L'actualité du livre
Littératureet Policier & suspense  

La Baba-Yaga
de Elisa Vix
Odin 2005 /  17,85 €- 116.92  ffr. / 220 pages
ISBN : 2-913167-49-7
FORMAT : 14 x 21 cm

Le Baba au Yaga

Pour concocter un bon polar, vous avez besoin, comme base, d’une équipe policière au complet : un inspecteur (le lieutenant Thierry Sauvage de la PJ de Soissons, séduisant quadragénaire à la ramasse, aux méthodes d’enquête un brin décalées), un médecin légiste (Philippe Seignol, tempérament pointilleux mais doué d’une sensibilité inattendue) et une collaboratrice zélée (une femme-cheval, pleine d’enthousiasme et de vie, artistement dénommée Joana Sénéchal). Le morceau principal ? Un crime odieux (le meurtre de Tania Verneuil, beauté russe achevée à la chevrotine) rehaussé d’ingrédients juteux (un mari poète, un amant fougueux, un inquiétant obstétricien, des secrétaires troubles, des notables baignant dans un sordide climat de mensonge). Ajoutez un zeste de problèmes de société (le trafic d’enfants, les agences matrimoniales qui offrent à de belles filles vénales de quitter leur Est natal dans la perspective de se retrouver dans les bras de vieux libidineux, etc.). Saupoudrez l’œuvre des vicissitudes personnelles des différents protagonistes (épouse volage, chien malade, compagne indépendante ou encore paternité non assumée) et de petits rebondissements. Vous obtiendrez un suspense… qui retombe en soufflé mal cuit !

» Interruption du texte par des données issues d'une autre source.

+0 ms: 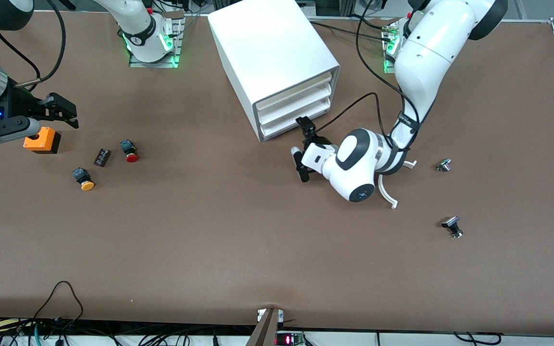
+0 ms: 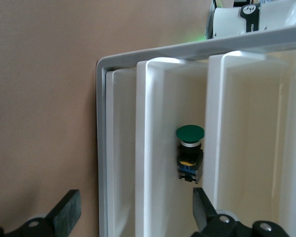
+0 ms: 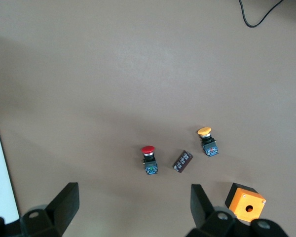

Il est possible qu’Élisa Vix, dans La Baba-Yaga, son premier opus, pèche par excès d’application. Le mélange détonant de vocables trahit la forgerie ; la trame tellement bien ficelée en devient quasi «téléphonée» ; les personnages à la psychologie fignolée à l’excès sombrent dans le stéréotype là où l’auteur voudrait les rendre «humains». Et surtout, quelques scènes frisent le ridicule, par exemple celle où l’on assiste à un remake frelaté de Clarice Starling devant Hannibal Lecter, du genre : «Dites-moi pourquoi les hôpitaux psychiatriques vous terrorisent et je vous répondrais [sic !]. […] C’est du donnant-donnant».

On nous annonçait «La nouvelle reine du polar français» ; cette accrocheuse promotion finalement déçoit. Ce n’est pas tellement l’intrigue, sympathique et tenant relativement la route, qui dérange ici. Non, ce qui nous empêche de nous laisser porter par l’histoire et de l’aborder comme elle le mériterait, ce sont les omniprésentes et impardonnables fautes de grammaire qui y subsistent. En effet, outre les lourdeurs de style, foisonnent les accords loupés (ne parlons même pas des participes passés, mais simplement du sujet avec le verbe ou de l’adjectif avec le nom), les impératifs bancals, la confusion entre possessifs et démonstratifs, un flou dans le choix des homophones, on en passe et des pires.

À qui voudra donc se lancer dans la prochaine aventure de Vix, on recommandera de boire une bonne lampée de ce whisky irlandais que son héros affectionne tant : une légère ivresse décrisperait le lecteur quant à la forme cahotante de l’ouvrage et lui permettrait, qui sait ?, de plonger, avec plus de tolérance, au cœur du récit.